Education’s demands are driving children to drugs

Education’s demands are driving children to drugs

ALL our children at risk. It is understandable that efforts are focussed on the most vulnerable but we must be vigilant in ensuring the wellbeing of all island children. Complacency is the door through which dangers enter and it is the responsibility of all, including every States department, to be vigilant. And perhaps the greatest danger to our children is the Trojan horse that lies within.

The Programme for International Student Assessment (PISA) is perceived as the international benchmark of academic prowess. Its effect on education systems around the world has been significant. But PISA has recently released another set of data, one based on child ‘wellbeing’. It is no coincidence that countries which top the PISA academic league tables (China, South Korea et al) are to be found at the bottom of the PISA wellbeing table. The exceptions are Finland and the Netherlands, countries with education systems that put pupil wellbeing first yet still excel academically. Countries that have sought to emulate Far Eastern pedagogy – the UK, USA, Australia, and Jersey – are at the wrong end of both league tables!

We can reel out academic performance statistics but recent FoIs have identified that information relating to some medicinal drug use amongst children in the Island does not exist. Without such data we cannot plan future policy.

What we do know is that, in Jersey:

Referrals to CAMHS has increased by 19% over the last five years.

Use of anti-depressants has increased by 50% over the last five years.

One-third of all self-harming occurs under the age of 20.

One child presents at A&E every week as a failed suicide.

l73% of pupils with ADHD are medicated.

Children diagnosed with ADHD are given medication, principally, methylphenidate hydrochloride, commonly known as Ritalin. In the UK there has been a 41% increase between 1997 and 2012 of children medicated for ADHD, including children as young as three. In Jersey, data relating to children with ADHD is not held in an ‘accessible format’, so our children are left exposed to potential risk as a result of inadequate filing. What is the purpose of this mass medication? For most it is to make them compliant while in school.

The rise in the use of antidepressants is just as alarming. Jersey ‘does not hold’ information on the age of people given prescriptions for anti-depressants (once again, our children are left exposed) but we can get a good idea by looking at the UK, where prescriptions have increased by 50% for children. In the USA over two million children are prescribed antidepressants. In Australia the
use of antidepressants with children
has increased by a third. Antidepressants do not work as effectively in teenagers. Side effects include:

An increase in suicidal tendencies.

Greater anxiety and/or depression.

An increase in self-harming

Why are they taking antidepressants? Because many worry about their school performance.
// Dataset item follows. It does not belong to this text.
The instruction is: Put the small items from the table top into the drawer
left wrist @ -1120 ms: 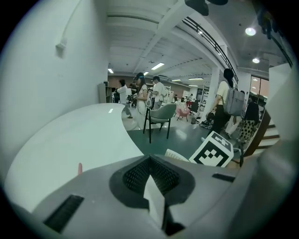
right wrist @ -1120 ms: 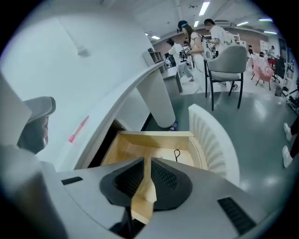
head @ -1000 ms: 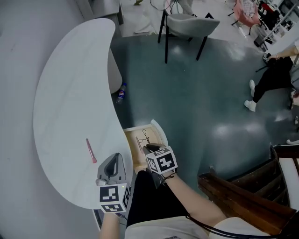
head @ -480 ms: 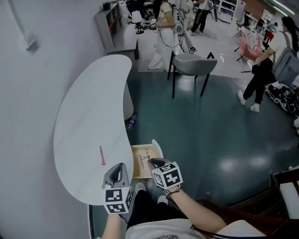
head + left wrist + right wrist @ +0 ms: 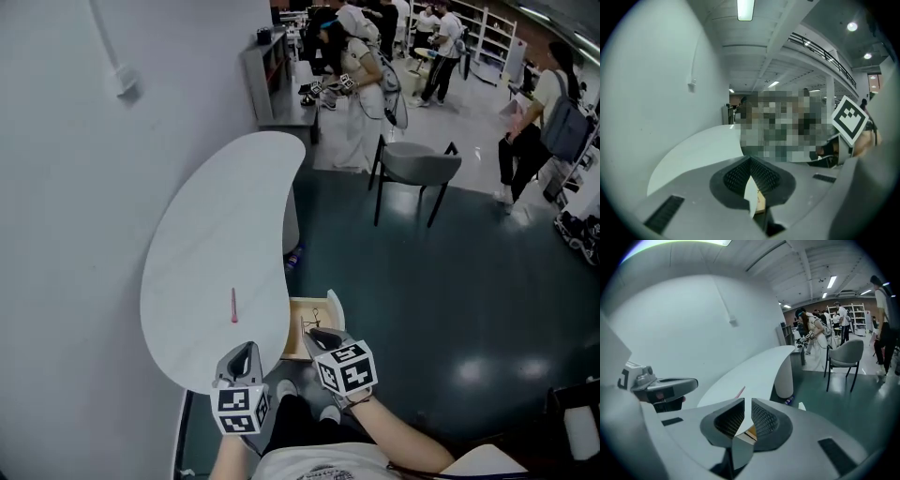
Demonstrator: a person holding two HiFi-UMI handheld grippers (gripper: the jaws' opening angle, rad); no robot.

Even the brightest students are not exempt. Students have long burned the midnight oil in preparation for an examination, drinking copious amounts of coffee to stave off tiredness. But today’s young go-getters have sourced a more powerful group of stimulants, ones guaranteed to keep them alert. They are called ‘nootropics’. These are the new legal ‘highs’. They are untested, dangerous when mixed with other medication and a gateway drug. It is the constant demand for perfection within the education system that is driving these children to drugs.
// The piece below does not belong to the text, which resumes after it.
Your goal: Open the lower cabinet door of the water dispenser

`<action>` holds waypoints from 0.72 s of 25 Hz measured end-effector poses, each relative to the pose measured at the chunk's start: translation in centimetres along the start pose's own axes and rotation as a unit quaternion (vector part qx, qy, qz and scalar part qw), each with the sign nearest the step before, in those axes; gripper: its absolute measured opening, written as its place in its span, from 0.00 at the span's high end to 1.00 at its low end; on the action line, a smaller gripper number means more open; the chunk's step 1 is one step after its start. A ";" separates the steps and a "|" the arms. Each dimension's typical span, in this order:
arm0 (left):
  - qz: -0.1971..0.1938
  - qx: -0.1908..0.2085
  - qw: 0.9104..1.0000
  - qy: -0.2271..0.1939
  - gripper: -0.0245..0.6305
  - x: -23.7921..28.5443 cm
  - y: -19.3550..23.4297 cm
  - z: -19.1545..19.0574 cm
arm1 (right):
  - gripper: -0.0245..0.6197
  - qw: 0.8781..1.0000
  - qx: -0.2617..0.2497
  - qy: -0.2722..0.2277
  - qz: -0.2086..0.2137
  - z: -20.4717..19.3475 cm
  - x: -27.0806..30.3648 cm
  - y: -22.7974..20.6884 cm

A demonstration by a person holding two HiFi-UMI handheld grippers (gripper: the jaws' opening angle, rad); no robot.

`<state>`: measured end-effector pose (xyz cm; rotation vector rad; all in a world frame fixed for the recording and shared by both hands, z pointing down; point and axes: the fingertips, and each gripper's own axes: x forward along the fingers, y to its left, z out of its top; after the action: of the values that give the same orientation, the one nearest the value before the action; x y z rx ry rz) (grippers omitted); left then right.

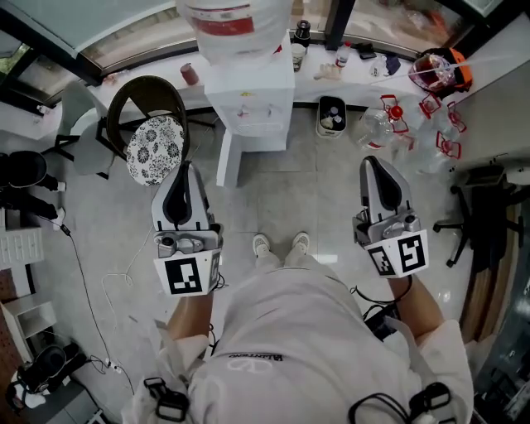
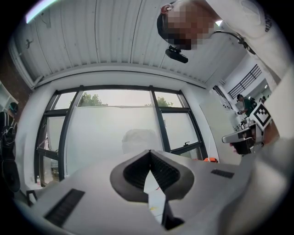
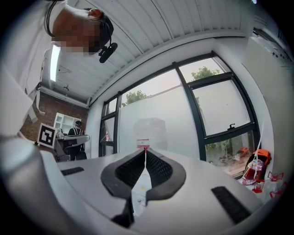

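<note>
The white water dispenser [image 1: 248, 91] stands against the window counter, a clear bottle [image 1: 232, 25] on top. From its lower left front a white panel [image 1: 228, 159] sticks out toward me; it looks like the cabinet door swung outward. My left gripper [image 1: 184, 170] and right gripper [image 1: 370, 161] are held in the air well short of the dispenser, one on each side of it. Both are shut with nothing in them. In the left gripper view the jaw tips [image 2: 150, 151] meet, and in the right gripper view the tips [image 3: 145, 149] meet just below the bottle's red label [image 3: 143, 143].
A chair with a patterned cushion [image 1: 155, 147] stands left of the dispenser. A small bin [image 1: 332, 115] and several empty bottles with red handles [image 1: 389, 124] lie to its right. An office chair [image 1: 480, 215] is at the far right. Cables [image 1: 91, 281] trail on the floor at left.
</note>
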<state>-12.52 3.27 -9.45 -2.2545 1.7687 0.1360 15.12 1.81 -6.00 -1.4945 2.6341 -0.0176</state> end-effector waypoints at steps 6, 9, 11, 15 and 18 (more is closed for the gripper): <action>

While schools may plead their innocence, the correlation between performance targets and deteriorating mental health is significant. Yes, there are many reasons why children suffer from mental health problems; however, schools should be islands of calm in this sea of societal turmoil, but they are not. Schooling in Jersey actively contributes to mental health problems by pressurising children to perform to computer-generated targets. They are educating a society to be hooked on prescription drugs.

The intoxication of infants and tranquilisation of teenagers is the legacy left behind for the new education administration to clear up. The wind of change will need to blow hard if it is to repair the damage done. What we require is clarity, not obfuscation. You can be as mindful as you like and have counsellors along every corridor but until the root cause is removed mental health issues will continue to rise. Wellbeing and not performance has to become the central pillar of our education system. Will that compromise results? It need not do so. Wales is the latest country to put child wellbeing at the forefront of education policy. So must Jersey.